▸ **Problem to work on**:
An exact copy of the lines from the top of the data through the line with "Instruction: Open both" is what you should give, with no pictures in it.

[Opening Material provided section]

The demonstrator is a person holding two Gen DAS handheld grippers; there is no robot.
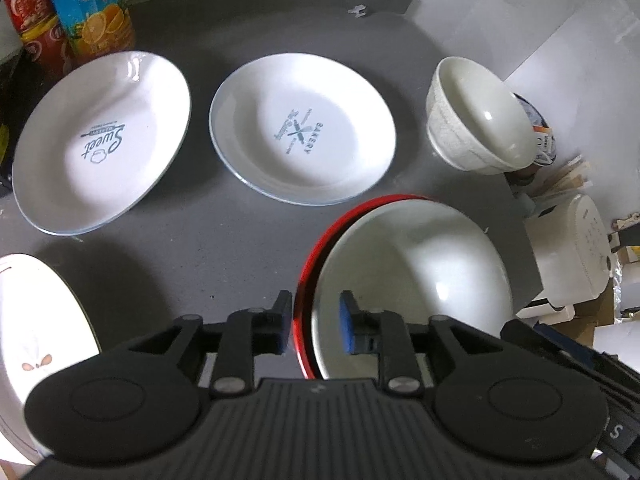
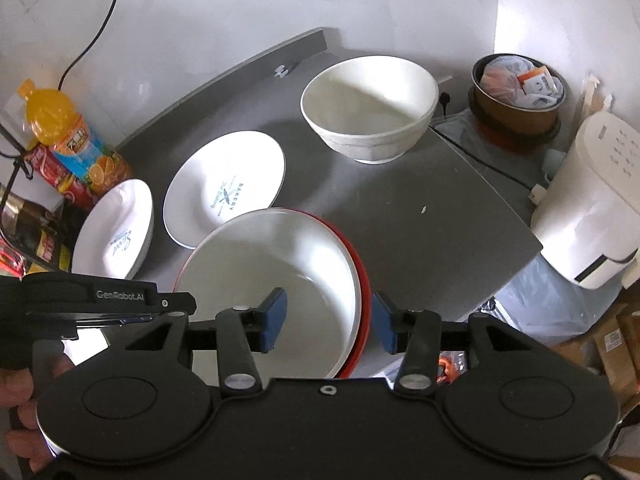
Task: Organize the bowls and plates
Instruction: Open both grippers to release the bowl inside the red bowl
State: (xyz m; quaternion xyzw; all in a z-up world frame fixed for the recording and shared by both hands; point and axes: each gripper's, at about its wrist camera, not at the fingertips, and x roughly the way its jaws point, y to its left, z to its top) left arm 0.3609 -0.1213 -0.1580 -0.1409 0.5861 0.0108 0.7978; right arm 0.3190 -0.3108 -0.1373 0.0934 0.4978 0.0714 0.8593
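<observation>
Straddling opposite rims of the red-edged white bowl (image 1: 412, 280), the left gripper (image 1: 316, 326) and right gripper (image 2: 330, 322) both stand parted, pads not visibly touching. Bare grey tabletop (image 2: 440, 220) opens at right of the frame, toward the table edge beyond the cream bowl (image 2: 370, 108).

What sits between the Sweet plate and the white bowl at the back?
The Bakery plate lies between the Sweet plate and white bowl, in the left wrist view.
</observation>
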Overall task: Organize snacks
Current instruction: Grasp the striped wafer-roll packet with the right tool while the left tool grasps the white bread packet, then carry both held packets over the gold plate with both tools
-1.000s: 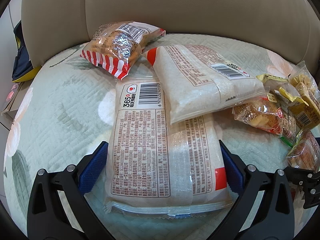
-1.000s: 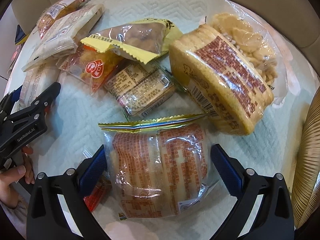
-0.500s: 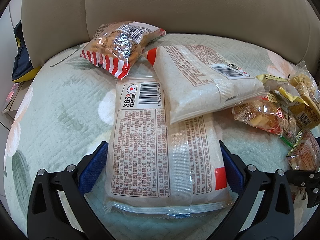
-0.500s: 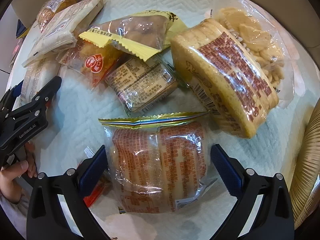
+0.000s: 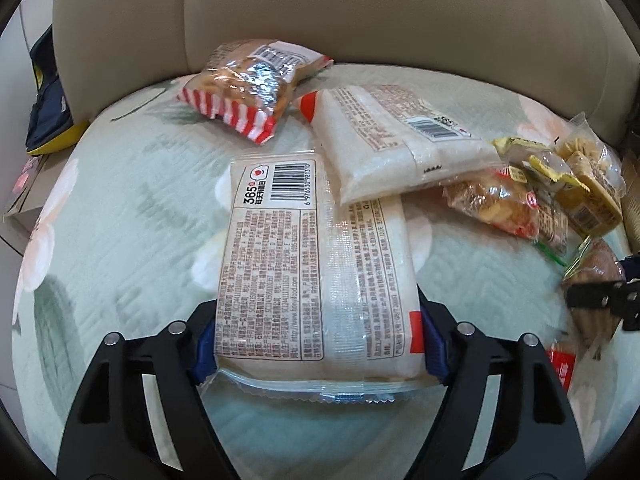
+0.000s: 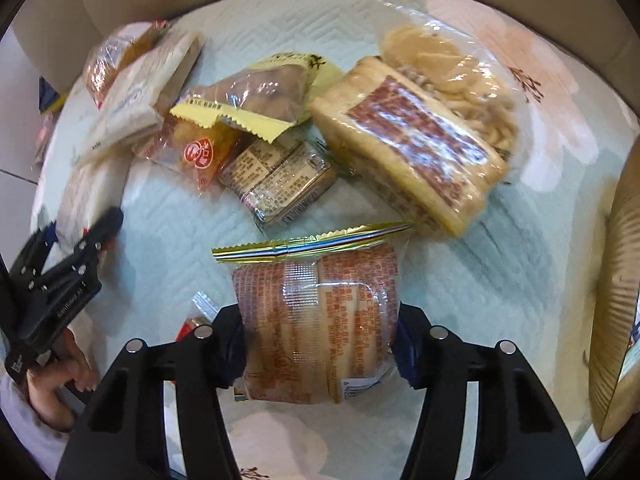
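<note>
My left gripper (image 5: 320, 344) is shut on the near end of a flat white snack packet (image 5: 316, 256) printed with a barcode, which lies on the pale quilted cover (image 5: 120, 208). A second white packet (image 5: 400, 140) overlaps its far right corner. My right gripper (image 6: 320, 344) is shut on a round cracker packet (image 6: 320, 312) with a gold crimped seal. Both blue pads press its sides.
A red-striped bag (image 5: 248, 88) lies by the beige sofa back (image 5: 360, 8). Ahead of the right gripper lie a large toast packet (image 6: 412, 152), a small brown packet (image 6: 280, 180), an orange packet (image 6: 196, 152) and a yellow-edged packet (image 6: 256, 96). A woven basket (image 6: 616, 300) stands at right. A hand (image 6: 60, 380) shows lower left.
Both grippers went from wide open to shut, the left onto the barcode packet and the right onto the round cracker packet. The right view has shifted a little.
</note>
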A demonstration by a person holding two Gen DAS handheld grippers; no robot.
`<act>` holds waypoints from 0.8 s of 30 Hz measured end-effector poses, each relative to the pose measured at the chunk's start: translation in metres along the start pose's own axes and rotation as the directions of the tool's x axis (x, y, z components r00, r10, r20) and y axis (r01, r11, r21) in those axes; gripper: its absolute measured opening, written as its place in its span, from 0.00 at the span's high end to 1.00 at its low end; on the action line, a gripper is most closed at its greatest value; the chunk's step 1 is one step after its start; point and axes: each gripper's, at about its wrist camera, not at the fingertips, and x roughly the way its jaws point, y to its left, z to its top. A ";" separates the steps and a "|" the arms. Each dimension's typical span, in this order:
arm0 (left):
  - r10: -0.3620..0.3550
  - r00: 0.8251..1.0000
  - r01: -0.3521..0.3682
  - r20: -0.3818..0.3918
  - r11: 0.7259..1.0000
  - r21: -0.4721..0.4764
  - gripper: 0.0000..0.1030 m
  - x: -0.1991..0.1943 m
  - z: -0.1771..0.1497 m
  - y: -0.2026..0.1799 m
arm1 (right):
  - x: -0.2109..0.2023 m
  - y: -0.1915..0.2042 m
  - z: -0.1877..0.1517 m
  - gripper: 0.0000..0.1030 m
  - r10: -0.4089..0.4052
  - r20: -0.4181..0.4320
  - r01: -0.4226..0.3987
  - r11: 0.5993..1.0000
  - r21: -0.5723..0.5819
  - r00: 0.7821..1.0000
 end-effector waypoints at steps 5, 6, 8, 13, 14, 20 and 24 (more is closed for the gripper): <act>0.014 1.000 -0.015 -0.020 0.999 -0.047 0.25 -0.010 -0.007 0.011 | -0.018 0.005 -0.004 0.46 0.032 0.038 -0.031 0.999 -0.022 0.999; 0.021 1.000 -0.022 -0.022 0.998 -0.057 0.25 -0.012 -0.009 0.014 | -0.021 0.007 -0.005 0.46 0.034 0.043 -0.033 0.999 -0.029 0.999; 0.034 0.999 -0.036 -0.021 0.996 -0.085 0.25 -0.018 -0.014 0.020 | -0.025 0.012 -0.007 0.46 0.037 0.049 -0.035 0.999 -0.041 0.998; 0.083 0.997 -0.082 0.004 0.986 -0.143 0.25 -0.029 -0.016 0.039 | -0.041 0.017 -0.015 0.46 0.031 0.084 -0.028 0.999 -0.030 0.996; 0.089 0.996 -0.086 0.014 0.985 -0.149 0.25 -0.032 -0.016 0.041 | -0.044 0.014 -0.016 0.46 0.032 0.093 -0.030 0.999 -0.025 0.995; 0.112 0.989 -0.101 0.101 0.988 -0.114 0.25 -0.053 -0.012 0.035 | -0.067 -0.002 -0.017 0.46 0.037 0.173 -0.040 0.999 0.017 0.984; 0.123 0.980 -0.119 0.157 0.992 -0.040 0.25 -0.063 -0.009 0.020 | -0.078 -0.008 -0.014 0.46 0.054 0.217 -0.065 0.997 0.044 0.975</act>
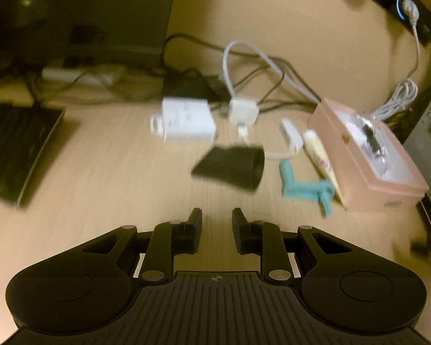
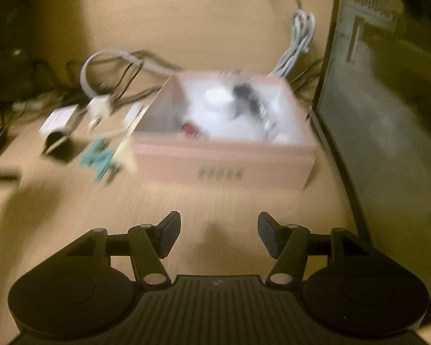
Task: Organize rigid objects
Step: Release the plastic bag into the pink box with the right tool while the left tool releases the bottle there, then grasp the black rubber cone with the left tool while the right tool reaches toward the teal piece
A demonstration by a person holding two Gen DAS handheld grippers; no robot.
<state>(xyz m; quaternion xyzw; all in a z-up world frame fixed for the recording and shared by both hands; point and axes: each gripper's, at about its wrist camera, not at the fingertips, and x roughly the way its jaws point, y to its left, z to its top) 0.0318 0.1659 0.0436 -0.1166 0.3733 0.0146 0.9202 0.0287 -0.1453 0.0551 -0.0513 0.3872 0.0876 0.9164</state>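
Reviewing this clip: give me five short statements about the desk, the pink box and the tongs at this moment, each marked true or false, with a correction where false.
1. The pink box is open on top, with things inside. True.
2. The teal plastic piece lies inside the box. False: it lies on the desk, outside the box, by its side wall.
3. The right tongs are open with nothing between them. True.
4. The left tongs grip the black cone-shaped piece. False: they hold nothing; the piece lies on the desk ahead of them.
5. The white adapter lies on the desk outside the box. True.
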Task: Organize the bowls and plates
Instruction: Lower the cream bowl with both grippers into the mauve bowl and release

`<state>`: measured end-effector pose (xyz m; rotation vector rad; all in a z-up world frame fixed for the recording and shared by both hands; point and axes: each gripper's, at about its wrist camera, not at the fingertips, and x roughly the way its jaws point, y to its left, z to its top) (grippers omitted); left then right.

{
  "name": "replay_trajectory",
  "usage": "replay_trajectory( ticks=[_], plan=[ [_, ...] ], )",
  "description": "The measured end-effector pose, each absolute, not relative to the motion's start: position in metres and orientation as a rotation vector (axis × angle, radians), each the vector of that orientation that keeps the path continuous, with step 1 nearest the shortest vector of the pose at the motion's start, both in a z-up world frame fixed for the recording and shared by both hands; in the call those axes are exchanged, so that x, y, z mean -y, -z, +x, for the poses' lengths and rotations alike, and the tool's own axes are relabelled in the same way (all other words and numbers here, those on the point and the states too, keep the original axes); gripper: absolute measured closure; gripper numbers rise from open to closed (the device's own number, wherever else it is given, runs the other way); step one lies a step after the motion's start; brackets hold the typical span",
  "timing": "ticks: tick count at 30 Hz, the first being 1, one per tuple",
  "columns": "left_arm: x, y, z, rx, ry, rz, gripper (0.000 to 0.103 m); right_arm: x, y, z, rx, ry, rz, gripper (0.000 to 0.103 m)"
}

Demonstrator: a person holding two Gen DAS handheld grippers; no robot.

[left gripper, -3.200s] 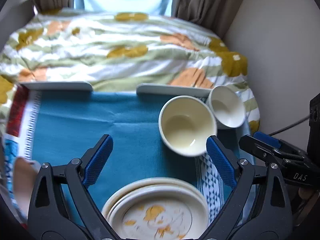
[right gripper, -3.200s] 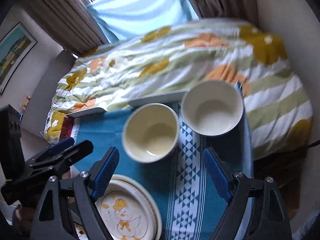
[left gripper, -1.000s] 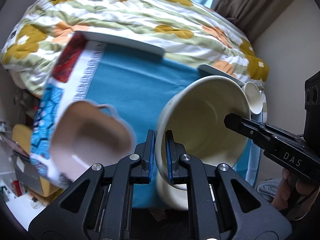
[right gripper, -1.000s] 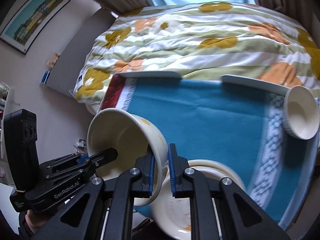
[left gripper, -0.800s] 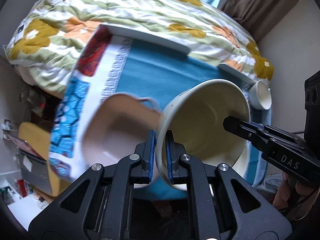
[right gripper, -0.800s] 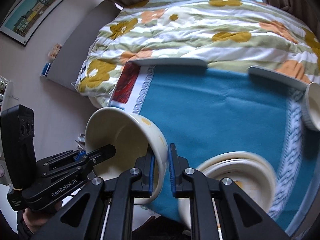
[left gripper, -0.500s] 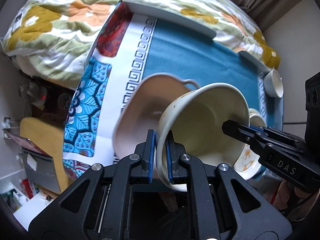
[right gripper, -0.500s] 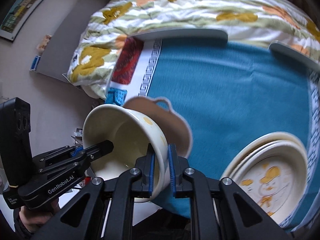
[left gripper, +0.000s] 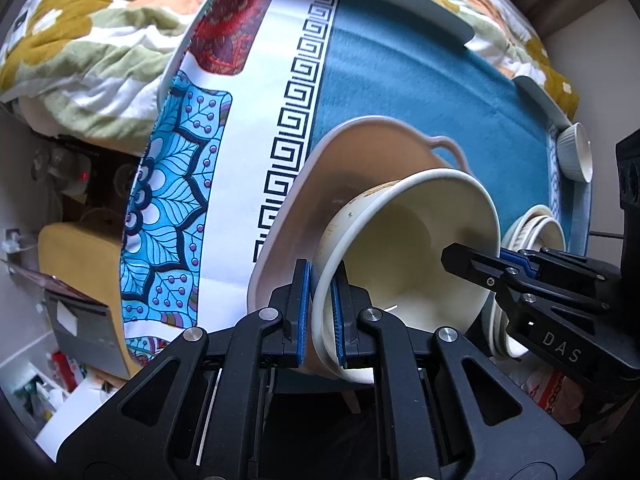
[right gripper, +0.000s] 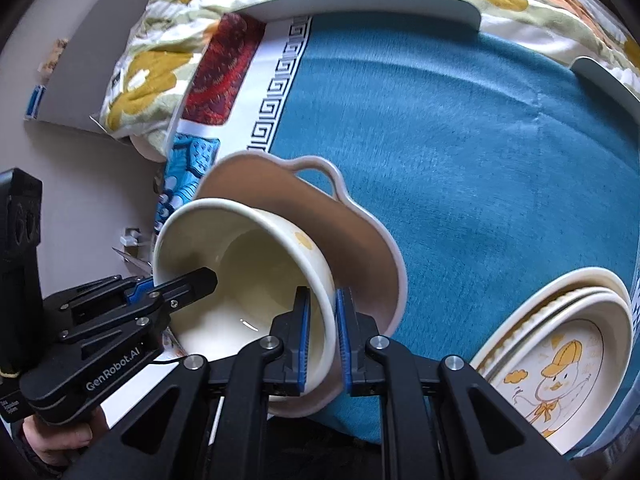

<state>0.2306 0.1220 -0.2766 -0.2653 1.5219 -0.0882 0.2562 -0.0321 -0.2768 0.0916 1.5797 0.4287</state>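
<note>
While tipped over the pink handled dish (left gripper: 352,184), cream bowl (left gripper: 416,248) gripped at opposite rims: left tongs (left gripper: 320,312) clenched on one, right tongs (right gripper: 322,340) on the other. Beside, stacked plates (right gripper: 560,344); farther off, small white bowl (left gripper: 576,152); beneath, blue cloth (right gripper: 460,140).

Bowl (left gripper: 416,248): cream, with a yellow spot on its outer wall. Dish (right gripper: 352,240) beneath it: pale pinkish-beige. Plates (right gripper: 560,360): cream, the top one printed with a yellow-capped duck in an orange bow. Ramekin (left gripper: 576,152): white. Cloth (right gripper: 460,140): teal field, white border with a black Greek-key band, red floral panel, and blue leaf panels outlined in black. Quilt (left gripper: 80,28): white with olive stripes and mustard and orange flowers. Gripper pads (left gripper: 304,312): blue on black frames.
</note>
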Motion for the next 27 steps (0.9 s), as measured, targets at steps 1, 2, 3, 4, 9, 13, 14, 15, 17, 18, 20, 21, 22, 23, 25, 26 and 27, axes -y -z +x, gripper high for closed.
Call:
replay_trajectory(
  ticks=[1, 2, 3, 4, 9, 13, 14, 15, 17, 18, 20, 21, 22, 23, 25, 26, 27],
  plan=[
    [-0.122, 0.278, 0.231, -1.526, 0.087, -0.266, 0.094, 0.031, 0.279, 0.257, -1.585, -0.427, 0.083, 0.091],
    [-0.122, 0.28, 0.232, -1.53, 0.087, -0.269, 0.094, 0.029, 0.282, 0.258, -1.595, -0.423, 0.067, 0.091],
    [-0.122, 0.282, 0.233, -1.532, 0.085, -0.268, 0.094, 0.028, 0.285, 0.259, -1.601, -0.419, 0.058, 0.091],
    [-0.121, 0.284, 0.234, -1.537, 0.082, -0.264, 0.094, 0.029, 0.287, 0.259, -1.604, -0.421, 0.056, 0.091],
    [-0.116, 0.292, 0.237, -1.558, 0.071, -0.233, 0.094, 0.027, 0.295, 0.261, -1.633, -0.424, 0.047, 0.091],
    [-0.11, 0.293, 0.239, -1.554, 0.048, -0.197, 0.094, 0.028, 0.297, 0.263, -1.633, -0.425, 0.064, 0.091],
    [-0.11, 0.293, 0.239, -1.557, 0.045, -0.203, 0.094, 0.029, 0.297, 0.264, -1.635, -0.425, 0.067, 0.091],
    [-0.11, 0.293, 0.239, -1.561, 0.042, -0.21, 0.094, 0.029, 0.296, 0.265, -1.633, -0.424, 0.071, 0.091],
    [-0.112, 0.293, 0.239, -1.564, 0.042, -0.22, 0.094, 0.031, 0.294, 0.265, -1.628, -0.423, 0.074, 0.091],
    [-0.112, 0.292, 0.239, -1.561, 0.039, -0.219, 0.094, 0.032, 0.294, 0.265, -1.627, -0.423, 0.079, 0.091],
    [-0.113, 0.289, 0.239, -1.552, 0.03, -0.209, 0.094, 0.033, 0.291, 0.265, -1.625, -0.427, 0.089, 0.091],
    [-0.114, 0.286, 0.239, -1.546, 0.025, -0.206, 0.094, 0.032, 0.29, 0.265, -1.621, -0.43, 0.087, 0.091],
    [-0.115, 0.285, 0.24, -1.543, 0.022, -0.207, 0.094, 0.034, 0.289, 0.264, -1.619, -0.434, 0.085, 0.091],
    [-0.115, 0.283, 0.24, -1.539, 0.024, -0.213, 0.094, 0.034, 0.288, 0.263, -1.618, -0.433, 0.083, 0.091],
    [-0.116, 0.28, 0.238, -1.532, 0.019, -0.206, 0.094, 0.033, 0.288, 0.262, -1.617, -0.434, 0.084, 0.091],
    [-0.116, 0.279, 0.238, -1.53, 0.015, -0.199, 0.094, 0.033, 0.286, 0.262, -1.615, -0.436, 0.088, 0.091],
    [-0.115, 0.277, 0.237, -1.528, 0.01, -0.19, 0.094, 0.033, 0.285, 0.261, -1.611, -0.439, 0.091, 0.091]
  ],
)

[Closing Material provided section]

▸ **Your solution**:
The demonstrator is a person holding two Gen DAS handheld grippers; there is no robot.
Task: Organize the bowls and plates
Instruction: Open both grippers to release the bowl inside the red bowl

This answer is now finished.